Landrieu and the Democrats are of the philosophy that we can reduce poverty by "redistributing" wealth through progressive taxation - imposing higher tax rates on higher income brackets, and through more government spending.
How do tax rates and government spending affect poverty and minorities?
During the eighties, with the tax rates on the wealthiest reduced from 70% to 28%, income among African-Americans jumped by 29%, a full 10% more than white Americans. The number of affluent black families doubled during the 1980's, with one in seven black families having incomes of $50,000 or more.  In fact, the percentage of all ethnic groups moving out of poverty, or up in social status, increased during the same time period.  The benefits of the Reagan era tax cuts cut across all socio-economic and ethnic groups.
How did tax rates affect poverty form 1990 to 2000?
A Goldwater Institute study in 2006 reported that general poverty during this period fell by 5.3%, and childhood poverty by 9.4%. States with the lowest tax rates enjoyed sizable decreases in poverty, while those with higher tax rates saw increases in their poverty rates.  California, one of the high tax states, saw a jump of 13% in its poverty rate.  Colorado, a low tax state, saw a decrease in its childhood poverty rate of almost 27%.
Economic Growth is stronger with lower tax rates.
Although Democrats like Landrieu, and the leftists want to use raising taxes on "the rich" as a wedge issue to convince voters that the Republicans are against blacks and the poor, and that pushing to maintain tax rates at their current levels will hurt those groups, the data does not bear that out.  The data shows that lower tax burdens, along with lower government spending, results in stronger economic growth, more job creation, and higher per capita and median incomes.

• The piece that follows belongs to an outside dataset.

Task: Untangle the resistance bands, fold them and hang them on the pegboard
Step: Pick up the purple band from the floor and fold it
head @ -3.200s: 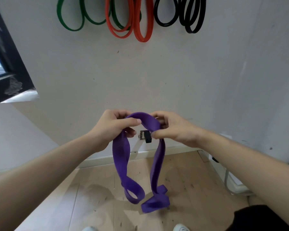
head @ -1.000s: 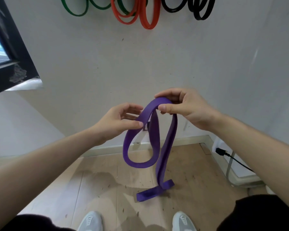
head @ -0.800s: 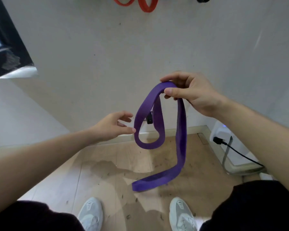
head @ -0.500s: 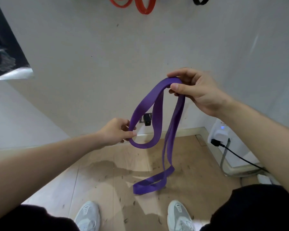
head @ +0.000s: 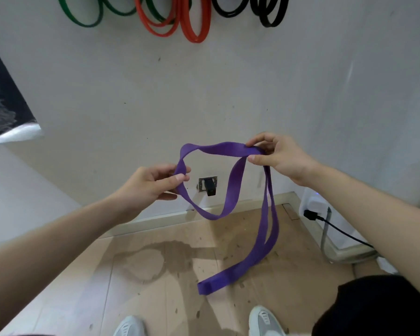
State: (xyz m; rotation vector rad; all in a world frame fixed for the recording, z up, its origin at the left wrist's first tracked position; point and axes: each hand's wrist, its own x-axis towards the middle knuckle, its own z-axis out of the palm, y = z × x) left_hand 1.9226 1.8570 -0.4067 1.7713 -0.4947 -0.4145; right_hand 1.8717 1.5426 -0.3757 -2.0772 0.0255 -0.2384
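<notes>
Head view: I see left hand (head: 150, 187) pinching purple band (head: 218, 148) between thumb and fingers at twisted bend. Right hand (head: 279, 156) pinches same band at higher fold. Hands apart, flat span of band running between them, in front of wall. Short loop sags below span. Longer doubled strand hangs from right hand, low end over wooden floor (head: 155, 275); I cannot tell if it touches. Green bands (head: 83, 18), red bands (head: 194, 25) and black bands (head: 269, 15) hang on wall at top.

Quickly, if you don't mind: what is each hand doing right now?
Left hand: pinching the purple resistance band between thumb and fingers.
Right hand: pinching the same band's upper end.
</notes>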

If Mary Landrieu were really concerned about her constituents she would be fighting to significantly cut tax rates across the board, while working to slash the federal budget of waste and bloated bureaucracies.  But she is not interested in improving the lives of her constituents.  She is interested in pitting rich versus poor, white versus black, American versus American, in an attempt to hold on to her own power.
She may shore up her voter base in her home state of Louisiana with this type of tactic in time to win reelection in 2014.  But  those she claims to represent will be no better off.  They'll still be struggling to make ends meet,  unemployed, and  dependent on a government which has no compassion for them or anyone else. And Mary Landrieu will still be sitting on her fenced-in porch at her Plantation-style Southern mansion, sipping on her mint julep, content in her delusion that she is for the little guy.